WORK ORDER: Pictures stay out of the copy, and everything else in the data below is repeated exactly.

##########

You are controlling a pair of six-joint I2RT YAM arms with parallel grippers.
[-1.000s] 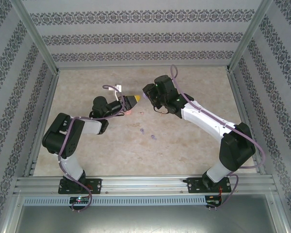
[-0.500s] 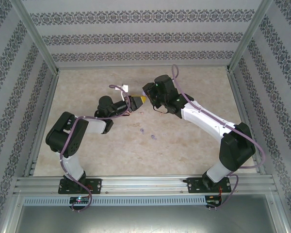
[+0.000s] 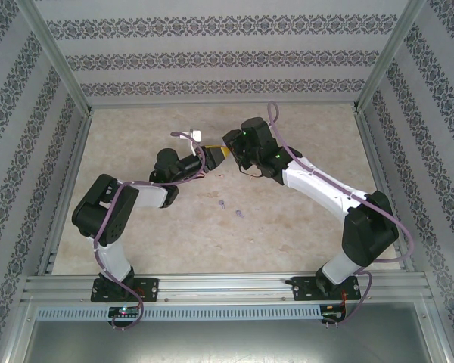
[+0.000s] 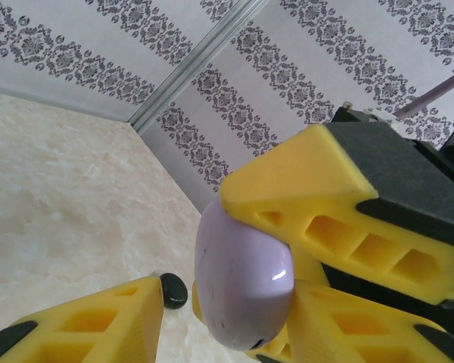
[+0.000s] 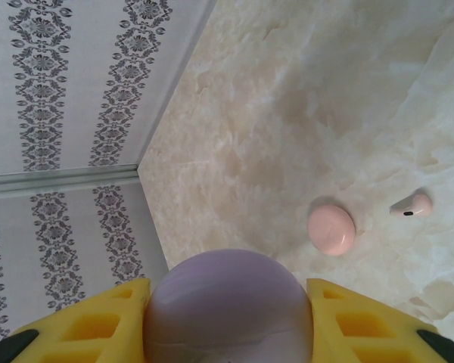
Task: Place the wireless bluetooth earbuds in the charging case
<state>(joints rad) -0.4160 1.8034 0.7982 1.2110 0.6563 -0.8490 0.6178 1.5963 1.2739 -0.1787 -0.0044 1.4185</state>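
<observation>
I have the right hand (image 5: 227, 287) clamped on the purple case (image 5: 228, 306); the round shell sits between both yellow fingers and touches each of them. It is held up off the table (image 3: 303, 242), above the middle of it, where the two arms meet.

My left hand (image 4: 227, 321) is part open around the lower end of that same case. There is a clear gap between its near finger (image 4: 98, 321) and the shell, so it has no grip.

Two purple earbuds (image 3: 222, 204) lie loose on the table nearer the arm bases, close together and well apart from the case. A pink case (image 5: 331, 229) lies closed on the table with a pink earbud (image 5: 411, 205) near it, not touching. A small black rounded thing (image 4: 173, 290) shows just beside the left finger; I cannot tell what it is.

The table is pale beige with a marbled look. The walls (image 3: 212, 57) are grey-white with bands of dark floral pattern, framed by metal posts (image 3: 57, 57).
</observation>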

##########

OUTPUT:
You are controlling a pair of six-joint I2RT YAM arms with parallel grippers.
[-1.000s] 
[-0.500s] 
[+0.000s] 
[+0.000s] 
[+0.000s] 
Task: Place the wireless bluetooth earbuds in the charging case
<state>(joints rad) -0.4160 1.8034 0.7982 1.2110 0.6563 -0.8490 0.6178 1.5963 1.2739 -0.1787 -0.0044 1.4185</state>
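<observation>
I have the right hand (image 5: 227, 287) clamped on the purple case (image 5: 228, 306); the round shell sits between both yellow fingers and touches each of them. It is held up off the table (image 3: 303, 242), above the middle of it, where the two arms meet.

My left hand (image 4: 227, 321) is part open around the lower end of that same case. There is a clear gap between its near finger (image 4: 98, 321) and the shell, so it has no grip.

Two purple earbuds (image 3: 222, 204) lie loose on the table nearer the arm bases, close together and well apart from the case. A pink case (image 5: 331, 229) lies closed on the table with a pink earbud (image 5: 411, 205) near it, not touching. A small black rounded thing (image 4: 173, 290) shows just beside the left finger; I cannot tell what it is.

The table is pale beige with a marbled look. The walls (image 3: 212, 57) are grey-white with bands of dark floral pattern, framed by metal posts (image 3: 57, 57).
</observation>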

This exercise calls for no further output.